Segundo ele, embora admire esse tipo de jogo, a sensação obtida é diferente. Em um título de ação, o jogador costuma sentir que venceu graças à sua habilidade manual. Já em um RPG por turnos, a vitória costuma transmitir a sensação de que a inteligência, a análise estratégica e a capacidade de antecipar situações foram os principais fatores para superar o desafio.

Essa diferença, na opinião do diretor, é justamente o que mantém o gênero vivo e relevante. Afinal, existem públicos distintos em busca de experiências diferentes, e nem todos procuram desafios baseados exclusivamente em velocidade de reação.

Clair Obscur reforça a força dos jogos de turno

As declarações de Guillaume Broche refletem um sentimento compartilhado por muitos fãs de RPGs estratégicos. A ideia de que combates por turnos seriam antiquados costuma ignorar a enorme profundidade tática oferecida por jogos modernos que continuam evoluindo a fórmula clássica.

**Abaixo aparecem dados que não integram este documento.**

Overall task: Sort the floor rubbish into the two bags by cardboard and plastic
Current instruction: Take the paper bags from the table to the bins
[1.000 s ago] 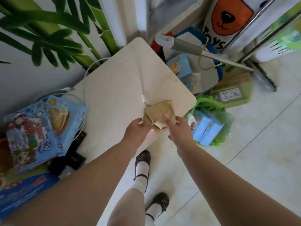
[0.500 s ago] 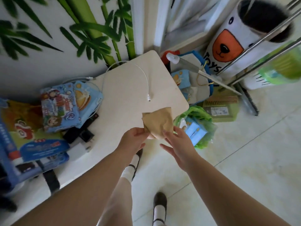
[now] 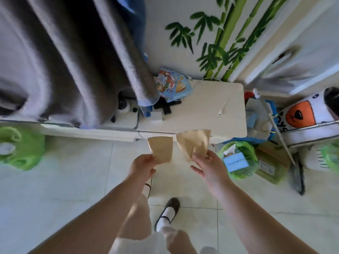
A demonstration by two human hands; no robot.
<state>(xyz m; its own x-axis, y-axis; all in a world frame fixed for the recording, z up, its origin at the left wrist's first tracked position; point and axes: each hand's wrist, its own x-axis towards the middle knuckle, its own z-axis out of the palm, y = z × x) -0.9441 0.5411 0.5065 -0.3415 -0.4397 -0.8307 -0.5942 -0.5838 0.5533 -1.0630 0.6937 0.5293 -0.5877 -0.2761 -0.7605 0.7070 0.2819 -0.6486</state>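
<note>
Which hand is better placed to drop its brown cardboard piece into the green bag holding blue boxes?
Right hand: its brown cardboard piece is beside the green bag; the left hand is farther.

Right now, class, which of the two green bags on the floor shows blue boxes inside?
The green bag on the right, beside the right hand, shows blue boxes. The green bag at far left shows none.

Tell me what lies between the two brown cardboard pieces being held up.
Nothing. In the head view, the left hand pinches one cardboard piece, the right hand the other cardboard piece; through the narrow gap only bare floor tile shows.
</note>
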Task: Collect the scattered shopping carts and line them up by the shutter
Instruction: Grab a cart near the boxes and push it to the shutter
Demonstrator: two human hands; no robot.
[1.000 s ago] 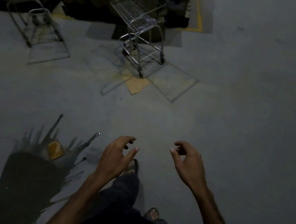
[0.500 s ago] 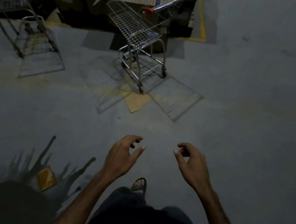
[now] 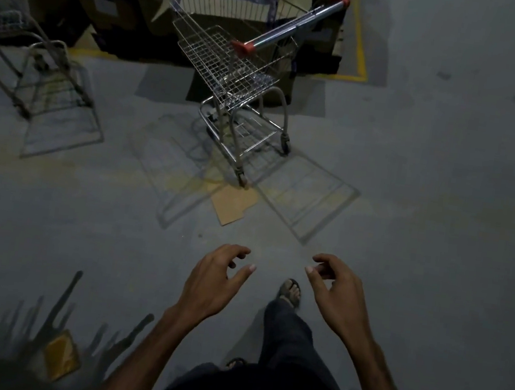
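Bare grey concrete floor (image 3: 426, 217) lies open to the right. The silver wire shopping cart with red-capped handle (image 3: 233, 70) stands far ahead, well apart from both hands. Left hand (image 3: 212, 279) and right hand (image 3: 340, 292) hover with loosely curled fingers, holding nothing.

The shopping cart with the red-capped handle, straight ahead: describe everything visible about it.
The shopping cart is a small silvery wire-mesh cart on a tubular metal frame, with a shiny handle bar capped in red at both ends. Its basket looks empty; a lower wire shelf sits above the wheels. It stands upright on the grey floor, angled to the view, in front of dark stacked boxes. One wheel is at the edge of a cardboard scrap. Neither hand touches it.
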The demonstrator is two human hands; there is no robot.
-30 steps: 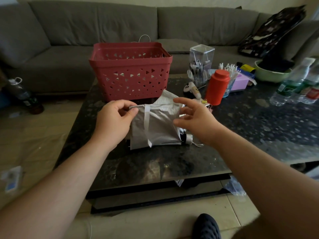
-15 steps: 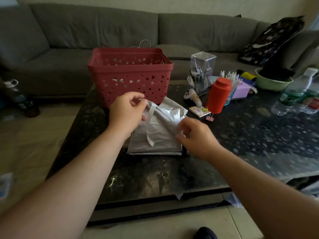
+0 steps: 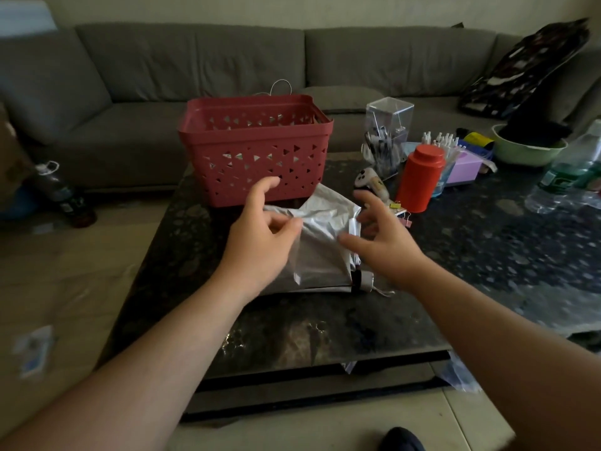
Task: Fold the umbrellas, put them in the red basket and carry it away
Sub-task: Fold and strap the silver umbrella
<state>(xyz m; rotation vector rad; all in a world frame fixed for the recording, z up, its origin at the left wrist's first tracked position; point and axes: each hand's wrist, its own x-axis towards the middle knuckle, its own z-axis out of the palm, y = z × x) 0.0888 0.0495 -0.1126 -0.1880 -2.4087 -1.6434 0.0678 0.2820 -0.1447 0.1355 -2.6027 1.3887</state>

Títulos recentes provaram que ainda existe um grande espaço para experiências focadas em planejamento, gerenciamento de recursos e tomada de decisões inteligentes. Nesse contexto, Clair Obscur: Expedition 33 surge como mais um exemplo de que o gênero está longe de desaparecer. Pelo contrário, seu sucesso demonstra que jogos de turno continuam capazes de conquistar novos jogadores e entregar experiências tão envolventes quanto qualquer grande produção baseada em ação em tempo real.